Gelsenkirchen. Landeswissenschaftsministerin Svenja Schulze zeichnet die Schule am Freitag für ihre Teilnahme am Talentscouting-Programm aus.
Noch immer machen Akademikerkinder mehr als Dreiviertel der Studierenden aus. Mit seinen Talentscouts möchte das NRW-Zentrum für Talentförderung dem etwas entgegensetzen. Entstanden ist die Idee 2010 an der Westfälischen Hochschule (WH) Gelsenkirchen, seit 2011 sind die Talentsucher, Scouts genannt, unterwegs an Schulen – und werden fündig.

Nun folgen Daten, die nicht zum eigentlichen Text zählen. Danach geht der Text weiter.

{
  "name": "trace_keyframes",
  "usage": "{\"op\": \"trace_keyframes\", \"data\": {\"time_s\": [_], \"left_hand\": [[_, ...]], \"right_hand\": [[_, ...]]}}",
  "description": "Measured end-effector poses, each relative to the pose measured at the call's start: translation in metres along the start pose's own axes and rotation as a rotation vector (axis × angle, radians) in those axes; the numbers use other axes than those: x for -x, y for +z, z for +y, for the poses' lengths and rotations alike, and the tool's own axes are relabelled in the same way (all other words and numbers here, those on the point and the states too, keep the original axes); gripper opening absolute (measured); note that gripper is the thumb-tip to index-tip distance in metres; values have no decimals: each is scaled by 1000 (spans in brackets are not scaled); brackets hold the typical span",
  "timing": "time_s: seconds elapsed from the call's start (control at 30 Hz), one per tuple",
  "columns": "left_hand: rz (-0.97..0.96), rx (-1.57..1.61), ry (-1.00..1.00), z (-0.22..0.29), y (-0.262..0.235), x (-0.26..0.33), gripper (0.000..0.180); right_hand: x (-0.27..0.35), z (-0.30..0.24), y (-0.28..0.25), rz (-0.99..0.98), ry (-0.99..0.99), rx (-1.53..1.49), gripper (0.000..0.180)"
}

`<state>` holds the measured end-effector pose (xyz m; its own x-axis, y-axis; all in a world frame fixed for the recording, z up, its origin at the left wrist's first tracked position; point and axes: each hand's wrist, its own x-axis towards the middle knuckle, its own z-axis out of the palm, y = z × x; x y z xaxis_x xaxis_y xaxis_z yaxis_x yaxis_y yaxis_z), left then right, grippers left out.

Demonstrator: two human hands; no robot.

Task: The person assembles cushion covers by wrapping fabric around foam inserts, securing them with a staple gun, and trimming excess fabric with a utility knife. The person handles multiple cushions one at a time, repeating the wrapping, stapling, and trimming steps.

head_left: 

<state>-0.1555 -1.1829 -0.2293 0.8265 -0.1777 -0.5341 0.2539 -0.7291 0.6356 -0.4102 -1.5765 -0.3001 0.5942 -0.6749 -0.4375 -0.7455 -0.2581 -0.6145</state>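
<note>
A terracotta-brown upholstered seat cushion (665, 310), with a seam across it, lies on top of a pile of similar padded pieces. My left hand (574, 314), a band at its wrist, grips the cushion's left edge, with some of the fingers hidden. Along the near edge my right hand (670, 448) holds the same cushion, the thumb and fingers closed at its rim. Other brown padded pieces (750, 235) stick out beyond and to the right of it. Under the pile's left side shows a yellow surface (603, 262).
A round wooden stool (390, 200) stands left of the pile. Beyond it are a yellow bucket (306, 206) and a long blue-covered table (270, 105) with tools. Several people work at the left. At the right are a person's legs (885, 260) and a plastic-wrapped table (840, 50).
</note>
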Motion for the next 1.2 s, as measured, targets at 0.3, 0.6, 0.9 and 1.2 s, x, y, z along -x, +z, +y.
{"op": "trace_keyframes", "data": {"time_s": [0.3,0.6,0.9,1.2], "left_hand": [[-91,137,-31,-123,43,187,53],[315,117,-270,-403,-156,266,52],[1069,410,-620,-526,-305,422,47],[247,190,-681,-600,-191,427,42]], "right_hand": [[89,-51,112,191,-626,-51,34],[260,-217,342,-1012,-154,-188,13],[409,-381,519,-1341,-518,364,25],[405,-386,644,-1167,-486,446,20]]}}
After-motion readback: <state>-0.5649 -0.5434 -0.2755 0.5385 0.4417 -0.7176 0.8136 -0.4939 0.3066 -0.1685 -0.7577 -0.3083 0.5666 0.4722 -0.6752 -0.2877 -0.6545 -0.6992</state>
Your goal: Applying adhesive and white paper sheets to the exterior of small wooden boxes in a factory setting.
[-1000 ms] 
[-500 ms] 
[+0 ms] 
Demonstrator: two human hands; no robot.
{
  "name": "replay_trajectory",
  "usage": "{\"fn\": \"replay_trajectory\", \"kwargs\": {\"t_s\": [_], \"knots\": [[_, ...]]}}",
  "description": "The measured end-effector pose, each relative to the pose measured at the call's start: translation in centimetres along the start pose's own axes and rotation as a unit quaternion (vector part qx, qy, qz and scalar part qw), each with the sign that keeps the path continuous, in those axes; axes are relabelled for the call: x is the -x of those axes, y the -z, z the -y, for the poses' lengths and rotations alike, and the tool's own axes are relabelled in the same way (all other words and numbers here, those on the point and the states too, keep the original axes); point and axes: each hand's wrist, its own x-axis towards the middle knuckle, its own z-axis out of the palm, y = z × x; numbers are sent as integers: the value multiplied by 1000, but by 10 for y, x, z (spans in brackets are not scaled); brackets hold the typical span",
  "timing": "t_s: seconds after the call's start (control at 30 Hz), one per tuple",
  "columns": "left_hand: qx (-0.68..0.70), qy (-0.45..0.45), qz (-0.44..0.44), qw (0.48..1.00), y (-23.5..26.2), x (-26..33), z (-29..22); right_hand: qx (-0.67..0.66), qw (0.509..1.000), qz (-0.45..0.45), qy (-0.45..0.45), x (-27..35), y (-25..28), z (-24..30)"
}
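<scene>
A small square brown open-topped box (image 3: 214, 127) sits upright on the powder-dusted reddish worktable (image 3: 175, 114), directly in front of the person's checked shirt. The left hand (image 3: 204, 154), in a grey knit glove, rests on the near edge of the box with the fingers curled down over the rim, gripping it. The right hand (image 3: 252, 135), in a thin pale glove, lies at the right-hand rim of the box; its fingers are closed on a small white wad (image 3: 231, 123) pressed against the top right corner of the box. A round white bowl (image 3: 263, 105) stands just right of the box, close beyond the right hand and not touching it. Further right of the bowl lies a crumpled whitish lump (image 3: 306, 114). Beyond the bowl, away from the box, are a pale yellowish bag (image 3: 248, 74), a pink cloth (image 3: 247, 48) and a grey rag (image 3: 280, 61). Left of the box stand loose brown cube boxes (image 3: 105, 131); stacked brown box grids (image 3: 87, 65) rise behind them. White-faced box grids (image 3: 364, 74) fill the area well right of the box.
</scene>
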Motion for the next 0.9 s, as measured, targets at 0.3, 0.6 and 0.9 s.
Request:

Seit Januar beteiligt sich auch die Gesamtschule Ückendorf (GSÜ) an dem Projekt. Svenja Schulte, Wissenschaftsministerin des Landes, kam deshalb am Freitag eigens vorbei, um die GSÜ als Talentschule auszuzeichnen. Nebenbei nutzte sie die Chance, mit den teilnehmenden Schülern über ihre Erfahrungen zu sprechen.
Sprung an die Hochschule geschafft
Zwei der Schülerinnen haben bereits den Sprung an die Hochschule geschafft. Büsra (20) studiert Molekularbiologie an der WH, sie bringt dort gerade die Einstiegsakademie hinter sich und plant schon ein ganzes Stück weiter: „Nach der Bachelor-Arbeit möchte ich mich spezialisieren. Auf Biomedizin, Humangenetik.“
Leylas (19) Mutter wollte eigentlich, dass sie Jura studiert. Nach mehreren Gesprächen mit Seren Başoğu, die als Scout der WH die Talente der GSÜ betreut, hat Leyla sich entschieden, doch ihrem Wunsch zu folgen und Lehrerin zu werden. Gerade in dieser unsicheren Zeit hat sie sich über die Unterstützung gefreut, weil sie sich auch Sorgen wegen ihres Kopftuchs und der Debatten, die immer wieder darüber aufkommen, machte. „Aber ich freue mich darauf, an den Schulen etwas weitergeben zu können.“
Ausbildung oder Studium nach der Schule?
Die neuen Talente der Jahrgangsstufe zwölf sind noch unsicher: Soll es ein Studium werden oder doch besser eine Ausbildung?
„Ich würde da ganz entspannt sein“, sagt Suat Yilmaz, stellvertretender Leiter des Talentzentrums. „Eine Ausbildung ist genau so gut und wichtig. Und es heißt nicht, dass man danach nicht doch noch studieren kann.“ Zwischen den Scouts und Schülern entsteht eine enge Bindung, denn mit einem Beratungsgespräch ist es nicht getan. Die Scouts begleiten die Schüler später oft bis über den Berufseinstieg hinaus. Das Ergebnis der Beratung ist offen, ein Studium nicht verpflichtend.
Vielmehr geht es darum, dass die Schüler ihre Talente und Träume entdecken. Seren Başoğu schwärmt: „Wenn jemand mit Herzblut dabei ist und das Richtige findet, ist das unglaublich energiestiftend – auch für den Scout“.
Und auch die Lehrer freuen sich über die Unterstützung. Nachdem sie ihre Schüler, die häufig mit Hauptschulempfehlung in der fünften Klasse an der Gesamtschule Ückendorf anfangen, erfolgreich bis zum Abitur begleitet haben, reichen ihnen die Informationen nicht, um ihnen einen einfachen Start an der Universität zu ermöglichen. Für diesen Schritt sind die Scouts ganz essenzielle Berater.
Nächstes Jahr wird das Projekt auf weitere sieben Hochschulen ausgeweitet.